### THE DATA
#####

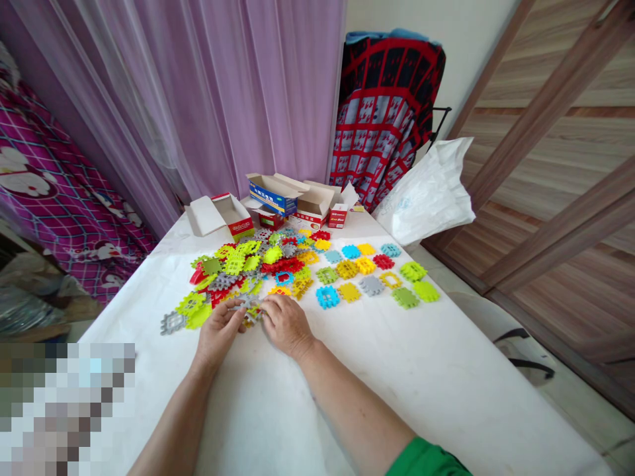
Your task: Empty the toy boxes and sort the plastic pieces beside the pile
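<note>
My left hand [221, 328] has its thumb and fingers closed at the near edge of a pile of notched plastic pieces [233, 261]. Right beside it, my right hand [286, 322] is bent around the other side of the same spot. Between the two hands are small grey and yellow-green pieces [253, 312], partly covered by the fingers. Both hands appear to grip these pieces. The pile mixes green, red, grey, yellow and blue. To its right, separate pieces lie flat in loose rows, among them a blue one [328, 297] and a bright green one [426, 291].
Open cardboard boxes, one red and white [233, 215] and one blue [272, 195], stand behind the pile. A white plastic bag [429, 192] sits at the right edge of the white-covered table [377, 370]. A purple curtain hangs behind; a white stool [476, 317] is on the right.
</note>
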`<state>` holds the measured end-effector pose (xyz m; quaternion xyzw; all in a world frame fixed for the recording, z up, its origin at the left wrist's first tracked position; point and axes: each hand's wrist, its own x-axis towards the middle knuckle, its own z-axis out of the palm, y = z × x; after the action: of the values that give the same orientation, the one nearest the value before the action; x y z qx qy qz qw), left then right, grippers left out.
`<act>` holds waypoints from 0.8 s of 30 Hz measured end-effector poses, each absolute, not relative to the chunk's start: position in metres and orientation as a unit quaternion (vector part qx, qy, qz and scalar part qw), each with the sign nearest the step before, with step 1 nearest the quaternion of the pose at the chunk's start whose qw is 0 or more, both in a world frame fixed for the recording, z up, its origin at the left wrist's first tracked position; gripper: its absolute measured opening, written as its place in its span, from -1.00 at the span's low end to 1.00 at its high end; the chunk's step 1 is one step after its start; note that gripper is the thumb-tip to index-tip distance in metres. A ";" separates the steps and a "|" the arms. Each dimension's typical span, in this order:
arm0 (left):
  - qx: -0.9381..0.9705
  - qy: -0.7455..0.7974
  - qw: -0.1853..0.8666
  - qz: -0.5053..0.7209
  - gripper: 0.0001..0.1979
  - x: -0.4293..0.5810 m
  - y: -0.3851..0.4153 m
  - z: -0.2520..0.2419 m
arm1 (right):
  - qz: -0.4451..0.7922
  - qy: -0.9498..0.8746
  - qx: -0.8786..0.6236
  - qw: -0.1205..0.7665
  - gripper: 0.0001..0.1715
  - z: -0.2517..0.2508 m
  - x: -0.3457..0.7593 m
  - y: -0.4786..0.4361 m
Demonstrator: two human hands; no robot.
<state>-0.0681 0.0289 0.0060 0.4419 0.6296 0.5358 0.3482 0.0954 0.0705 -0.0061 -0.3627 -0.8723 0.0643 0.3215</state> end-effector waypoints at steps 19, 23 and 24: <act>0.443 0.621 0.353 0.542 -0.31 -0.067 0.028 0.008 | 0.078 -0.824 -0.399 0.394 -0.59 -0.005 0.116 0.069; 0.463 0.622 0.336 0.534 -0.34 -0.066 0.029 0.007 | 0.044 -0.780 -0.462 0.419 -0.60 -0.007 0.158 0.071; 0.470 0.622 0.332 0.531 -0.36 -0.066 0.029 0.007 | 0.035 -0.768 -0.483 0.419 -0.61 -0.007 0.171 0.072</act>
<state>-0.0657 0.0287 0.0065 0.4700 0.6224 0.5308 0.3316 0.1710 0.0716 -0.0075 -0.4828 -0.7682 0.0347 0.4190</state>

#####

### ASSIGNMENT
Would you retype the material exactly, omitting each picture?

### ANSWER SPACE
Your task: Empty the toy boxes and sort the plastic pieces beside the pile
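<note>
My left hand [221, 328] has its thumb and fingers closed at the near edge of a pile of notched plastic pieces [233, 261]. Right beside it, my right hand [286, 322] is bent around the other side of the same spot. Between the two hands are small grey and yellow-green pieces [253, 312], partly covered by the fingers. Both hands appear to grip these pieces. The pile mixes green, red, grey, yellow and blue. To its right, separate pieces lie flat in loose rows, among them a blue one [328, 297] and a bright green one [426, 291].
Open cardboard boxes, one red and white [233, 215] and one blue [272, 195], stand behind the pile. A white plastic bag [429, 192] sits at the right edge of the white-covered table [377, 370]. A purple curtain hangs behind; a white stool [476, 317] is on the right.
</note>
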`<state>` holds the measured end-effector pose (xyz m; quaternion xyzw; all in a world frame fixed for the recording, z up, its origin at the left wrist's first tracked position; point and axes: each hand's wrist, its own x-axis towards the middle knuckle, its own z-axis out of the palm, y = z × x; after the action: of the values that give the same orientation, the one nearest the value before the action; x y z qx qy qz qw), left then right, grippers left out.
`<act>` holds waypoints from 0.8 s of 30 Hz measured end-effector poses, each absolute, not relative to the chunk's start: position in metres and orientation as a unit quaternion (vector part qx, qy, qz and scalar part qw), each with the sign nearest the step before, with step 1 nearest the quaternion of the pose at the chunk's start whose qw is 0 or more, both in a world frame fixed for the recording, z up, its origin at the left wrist's first tracked position; gripper: its absolute measured opening, written as its place in its span, from -1.00 at the span's low end to 1.00 at its high end; the chunk's step 1 is one step after its start; note that gripper is the thumb-tip to index-tip distance in metres. A ";" separates the steps and a "|" the arms. Each dimension's typical span, in this order:
arm0 (left):
  - qx: -0.9381..0.9705
  - qy: -0.7455..0.7974
  - qw: -0.1853..0.8666
  - qz: -0.5053..0.7209
  - gripper: 0.0001..0.1979
  - x: -0.4293..0.5810 m
  - y: -0.3851..0.4153 m
  - z: -0.2520..0.2419 m
arm1 (right):
  - qz: -0.4451..0.7922
  - qy: -0.9498..0.8746
  - qx: -0.8786..0.6236
  - qw: -0.1205..0.7665
  - gripper: 0.0001..0.1715
  - z: -0.2517..0.2508 m
  - x: -0.3457..0.7593 m
  - y: -0.4786..0.4361 m
Demonstrator: two human hands; no robot.
<state>-0.0681 0.0289 0.0060 0.4419 0.6296 0.5358 0.3482 0.0954 0.0705 -0.0061 -0.3627 -0.8723 0.0643 0.3215</state> end-effector waypoints at steps 19, 23 and 24: <act>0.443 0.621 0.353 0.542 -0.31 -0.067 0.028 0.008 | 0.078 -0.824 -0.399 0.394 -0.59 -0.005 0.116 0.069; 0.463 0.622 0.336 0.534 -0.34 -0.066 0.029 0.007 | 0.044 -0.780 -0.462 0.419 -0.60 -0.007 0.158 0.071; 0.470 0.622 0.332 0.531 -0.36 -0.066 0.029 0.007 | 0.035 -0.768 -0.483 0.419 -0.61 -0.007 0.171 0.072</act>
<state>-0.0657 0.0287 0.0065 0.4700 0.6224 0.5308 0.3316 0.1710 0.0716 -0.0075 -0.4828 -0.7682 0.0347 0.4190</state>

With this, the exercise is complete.